Güncelleme Tarihi:
Demirtaş, Papandreu ile Başbakan Recep Tayyip Erdoğan’ın geçtiğimiz yıl biraraya geldiğini hatırlatarak, “Başbakanımız, mavi pasaportlara bir gün için vizenin kaldırılmasını istedi. Ben aşağıdan iki işareti yaptım ve Papandreu ‘üç’ dedi. Neden bu olmasın ve ziyaretçilerimiz adalarınıza nefes aldırmasın? Fakat maalesef şu ana kadar bu konu hakkında hiçbir çözüm verilmemiştir. Sayın Papandreu’dan sözünü tutmasını bekliyoruz” diye konuştu.
Ege’yi pazarlayalım
Demirtaş, iki ülkenin turizmdeki işbirliğine de dikkat çekerek, şöyle dedi:
“Yıllardır söylediğimiz gibi artık ortak denizimiz olan Ege’yi tüm dünyaya birlikte pazarlamaya başlayacağımıza inanıyorum. Türk ve Yunan acentelerin oluşturacağı ortak turizm paketleriyle özellikle Uzakdoğu’dan turistleri bölgemize çekebilir, aynı anda iki ülkeyi ziyaret ettirebiliriz. Ancak bugün iki ülke arasındaki turizm hareketliliğini engelleyen iki konu var.
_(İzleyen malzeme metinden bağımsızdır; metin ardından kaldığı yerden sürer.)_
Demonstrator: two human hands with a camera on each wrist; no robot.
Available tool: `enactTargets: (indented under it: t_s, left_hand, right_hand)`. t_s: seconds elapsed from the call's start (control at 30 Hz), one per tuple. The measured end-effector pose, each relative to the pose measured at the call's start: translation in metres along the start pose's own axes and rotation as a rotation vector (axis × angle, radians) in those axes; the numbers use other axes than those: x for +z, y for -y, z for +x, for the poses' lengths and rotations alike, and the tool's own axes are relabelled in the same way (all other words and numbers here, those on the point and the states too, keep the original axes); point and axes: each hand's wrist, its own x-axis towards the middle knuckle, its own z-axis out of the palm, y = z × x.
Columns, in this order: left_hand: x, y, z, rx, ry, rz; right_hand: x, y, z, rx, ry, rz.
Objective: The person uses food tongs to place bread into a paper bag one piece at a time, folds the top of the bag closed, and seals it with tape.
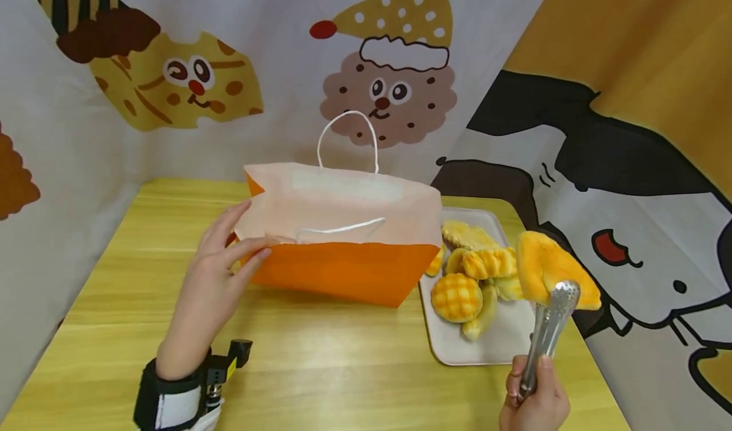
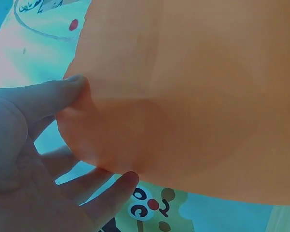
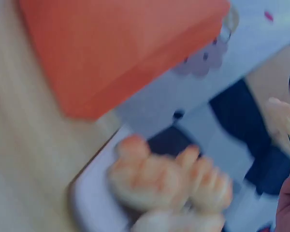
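An orange paper bag [image 1: 343, 272] with white string handles and a pale inside stands upright, its mouth spread wide. My left hand [image 1: 213, 278] grips the bag's left edge; in the left wrist view the thumb [image 2: 63, 94] lies on the orange side and the other fingers reach behind the edge. My right hand [image 1: 537, 396] holds metal tongs [image 1: 551, 329] near their lower end. Between the tongs' tips, a yellow folded piece of bread [image 1: 549, 269] is raised over the right side of a white tray [image 1: 509, 345].
Several breads lie on the tray, among them a round scored bun [image 1: 456, 298] and a ridged roll [image 1: 488, 262]. The tray sits right beside the bag on the yellow wooden table [image 1: 320, 367]. A cartoon-printed cloth [image 1: 274, 11] hangs behind the table.
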Motion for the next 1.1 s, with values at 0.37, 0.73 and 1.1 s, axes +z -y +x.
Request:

Birincisi Türk vatandaşlarının Yunanistan’a girişlerinde Schengen vize uygulamasına tabi olması, ikincisi yeterli ulaşım olmaması.”
İzlanda-İsviçre modeli
Her yıl yaklaşık 500 bin Yunan vatandaşının Türkiye’yi ziyaret ettiğine dikkat çeken Demirtaş, sözlerini şöyle sürdürdü; “Vize uygulaması olmadan rahatlıkla ülkemize gelebiliyorlar. Oysa Türk vatandaşları Yunanistan’a gidebilmek için vize almak zorunda. Dileğimiz bir-üç gün arasındaki ziyaretlerde vizenin kaldırılması. AB üyesi olmamalarına rağmen 1999’da İzlanda, 2005’te İsviçre ile yapılan anlaşma benzeri bir anlaşma öneriyoruz. O kadar yakın olan iki ülke arasında neden özel bir uygulama olmasın?”
Kriz İzmir’e yöneltti
Yunan iş adamlarının ülkelerinin içinde bulunduğu ekonomik kriz ortamında İzmir’e yöneldiğine de dikkat çeken Demirtaş, şöyle konuştu: “Ocak ayından nisan ayına kadar yaklaşık 100 Yunan işadamı odamıza başvurarak, iş ve işbirliği taleplerini iletti. Yunan iş adamlarının, iş bağlantısı yapmak için ülkemize gelmeye çok hevesli olduklarını görüyoruz ve bu bizi gerçekten çok memnun ediyor. Çünkü 1885 yılında kurulan İzmir Ticaret Odası’nı Yorgo efendilerle, Mehmet efendiler birlikte kurmuş. Aynı faturayı hem Türkçe hem Yunanca yazmışlar.”